§ Prompt
Beginning with the line that contains "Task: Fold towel" in the material below, print each line exactly until the line that contains "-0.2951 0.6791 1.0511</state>" has been printed, then stop.

((

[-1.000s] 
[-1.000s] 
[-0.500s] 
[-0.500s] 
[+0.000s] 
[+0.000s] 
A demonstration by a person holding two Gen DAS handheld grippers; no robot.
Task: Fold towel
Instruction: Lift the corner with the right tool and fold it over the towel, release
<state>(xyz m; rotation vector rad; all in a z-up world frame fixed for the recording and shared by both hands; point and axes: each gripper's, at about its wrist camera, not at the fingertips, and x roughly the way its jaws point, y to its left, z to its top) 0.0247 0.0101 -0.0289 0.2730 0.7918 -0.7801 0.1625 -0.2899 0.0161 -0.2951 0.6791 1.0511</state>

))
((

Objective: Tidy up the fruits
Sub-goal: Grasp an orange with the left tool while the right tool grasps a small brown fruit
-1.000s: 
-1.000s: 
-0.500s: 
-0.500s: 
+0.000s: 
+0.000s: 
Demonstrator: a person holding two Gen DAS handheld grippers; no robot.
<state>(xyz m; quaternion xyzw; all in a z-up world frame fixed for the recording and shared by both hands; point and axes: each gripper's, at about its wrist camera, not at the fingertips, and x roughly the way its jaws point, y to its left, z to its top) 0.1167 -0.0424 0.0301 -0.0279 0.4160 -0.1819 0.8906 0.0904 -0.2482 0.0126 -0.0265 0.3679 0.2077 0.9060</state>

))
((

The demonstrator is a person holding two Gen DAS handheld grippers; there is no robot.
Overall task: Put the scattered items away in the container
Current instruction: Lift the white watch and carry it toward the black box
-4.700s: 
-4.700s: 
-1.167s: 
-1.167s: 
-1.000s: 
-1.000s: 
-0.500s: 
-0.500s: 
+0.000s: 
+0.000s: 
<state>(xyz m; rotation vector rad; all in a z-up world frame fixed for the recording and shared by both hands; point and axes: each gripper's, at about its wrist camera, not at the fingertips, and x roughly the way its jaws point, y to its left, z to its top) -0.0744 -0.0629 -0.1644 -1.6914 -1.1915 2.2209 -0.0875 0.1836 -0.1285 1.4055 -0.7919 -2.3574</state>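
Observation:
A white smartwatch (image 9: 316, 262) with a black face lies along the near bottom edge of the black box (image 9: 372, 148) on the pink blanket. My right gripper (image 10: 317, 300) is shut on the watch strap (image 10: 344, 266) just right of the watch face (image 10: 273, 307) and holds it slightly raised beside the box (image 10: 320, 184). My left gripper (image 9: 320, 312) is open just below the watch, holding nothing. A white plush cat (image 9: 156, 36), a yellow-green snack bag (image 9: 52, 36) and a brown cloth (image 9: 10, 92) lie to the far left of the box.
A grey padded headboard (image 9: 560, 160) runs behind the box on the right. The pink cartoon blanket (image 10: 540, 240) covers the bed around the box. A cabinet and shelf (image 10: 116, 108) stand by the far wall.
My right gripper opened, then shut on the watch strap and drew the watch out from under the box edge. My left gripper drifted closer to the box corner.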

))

§ Answer to this task
Task: Fold towel
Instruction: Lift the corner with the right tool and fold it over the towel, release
<state>(xyz m; rotation vector rad; all in a z-up world frame fixed for the recording and shared by both hands; point and axes: each gripper's, at about its wrist camera, not at the fingertips, and x roughly the way its jaws point, y to its left, z to its top) 0.0247 0.0101 -0.0289 0.2730 0.7918 -0.7801 0.1625 -0.2899 0.0161 -0.2951 0.6791 1.0511</state>

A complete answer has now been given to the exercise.